敵一人一人を、はっきりと捉える事ができた。
ナイフ、包丁、斧、銃、防弾チョッキ。
戦争でも起こすかのような武装をした集団だった。
ただ、数が多ければ多いほど、こういった状況下では不利になりやすいことを、俺は知っていた。
「...結局は数だけ、か」
計画性もなければ、チームワークもない。
俺なら、警察を動かすことはもちろん、誰にも気づかれずにメインシステムを破壊することだってできる。

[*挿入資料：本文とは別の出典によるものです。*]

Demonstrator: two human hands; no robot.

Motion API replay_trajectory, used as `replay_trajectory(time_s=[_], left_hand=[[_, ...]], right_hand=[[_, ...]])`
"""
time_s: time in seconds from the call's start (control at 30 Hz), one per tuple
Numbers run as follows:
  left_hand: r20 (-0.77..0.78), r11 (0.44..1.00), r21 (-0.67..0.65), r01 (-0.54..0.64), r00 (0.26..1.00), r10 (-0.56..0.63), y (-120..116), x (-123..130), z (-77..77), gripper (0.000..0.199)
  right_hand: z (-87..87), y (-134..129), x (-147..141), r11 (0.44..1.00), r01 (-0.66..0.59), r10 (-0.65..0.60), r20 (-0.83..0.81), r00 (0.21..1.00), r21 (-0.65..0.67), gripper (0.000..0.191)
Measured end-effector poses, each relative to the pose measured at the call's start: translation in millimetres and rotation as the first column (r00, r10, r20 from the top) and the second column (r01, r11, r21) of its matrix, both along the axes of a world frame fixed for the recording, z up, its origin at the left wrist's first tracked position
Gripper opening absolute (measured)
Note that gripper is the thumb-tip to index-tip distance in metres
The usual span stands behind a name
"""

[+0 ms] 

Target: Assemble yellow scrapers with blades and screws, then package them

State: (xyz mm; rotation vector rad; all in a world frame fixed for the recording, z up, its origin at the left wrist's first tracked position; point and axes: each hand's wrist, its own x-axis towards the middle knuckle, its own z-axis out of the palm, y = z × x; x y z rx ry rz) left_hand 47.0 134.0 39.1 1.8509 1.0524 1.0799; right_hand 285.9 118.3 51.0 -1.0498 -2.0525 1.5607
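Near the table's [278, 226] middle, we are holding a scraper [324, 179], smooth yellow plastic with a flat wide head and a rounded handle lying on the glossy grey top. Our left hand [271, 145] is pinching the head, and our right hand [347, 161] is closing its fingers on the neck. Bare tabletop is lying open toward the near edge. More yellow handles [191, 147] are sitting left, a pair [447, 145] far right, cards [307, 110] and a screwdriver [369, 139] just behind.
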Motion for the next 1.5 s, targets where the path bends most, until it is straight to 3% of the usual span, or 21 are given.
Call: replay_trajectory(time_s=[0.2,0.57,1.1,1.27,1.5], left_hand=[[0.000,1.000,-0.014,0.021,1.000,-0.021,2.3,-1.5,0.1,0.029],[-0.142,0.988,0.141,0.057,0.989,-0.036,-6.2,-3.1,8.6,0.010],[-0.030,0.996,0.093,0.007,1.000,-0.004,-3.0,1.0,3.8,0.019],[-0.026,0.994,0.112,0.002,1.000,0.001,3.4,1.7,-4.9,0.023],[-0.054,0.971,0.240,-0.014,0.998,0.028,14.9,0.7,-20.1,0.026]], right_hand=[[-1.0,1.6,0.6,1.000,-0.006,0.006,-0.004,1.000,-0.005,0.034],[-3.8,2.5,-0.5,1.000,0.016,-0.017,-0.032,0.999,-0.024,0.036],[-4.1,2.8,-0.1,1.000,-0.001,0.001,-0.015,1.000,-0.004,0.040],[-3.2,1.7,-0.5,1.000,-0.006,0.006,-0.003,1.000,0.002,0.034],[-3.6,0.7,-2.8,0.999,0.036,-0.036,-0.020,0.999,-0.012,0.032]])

見たところ、寄せ集めの集団のようだったため、それは不可能に近いのだろう。
「まともに武器も使えなければ、こうなるのも当然だ」
俺は、地に伏せた数十名の敵を見下しながら言った。
そう、結局のところ、雪崩のように向かって来ている敵の集団で、脅威になるのは最前にいる奴らだけなのだ。
後ろにいる奴らは、前の仲間に当たることを恐れて、武器も振れず、銃も撃てない。
集団で敵に向かうデメリットは、そこにある。
俺の実力を恐れたのか、もう俺に立ち向かってくるやつはいなくなった。
ただ、そこで慈悲を与えれば、またこいつらは犯行に及ぶ可能性がある。
俺は容赦なく、目の前にいる全ての人間を殲滅しにかかった。
あれだけいた敵も、最後の一人になった。
俺は、目の前の男から異様な存在感を感じていた。
「おまえは、この集団のリーダーか何かか?」
その男は、狂気的な笑みを浮かべた。
ゾッとした、まるで男がこの世の存在じゃないような感覚に襲われたからだ。
「全ては、人々を地に還すために…」
目の前で、あり得ない光景が広がった。
男は、自分の首元にナイフを刺し、力なく倒れた。
男の首から、ありえない量の血が吹き出している。
俺は恐ろしくなって、すぐに本部に連絡を取った。
「光綺だ、敵は全て殲滅した、ただ男が一人、自殺した」
しかし、一向に返答は返ってこない。
しばらくして、かすかに声が聞こえてきた。
「……か…がせん…いる………きて……れ」
何かがあった。
そう思った俺は、急いで本部に戻ることにした。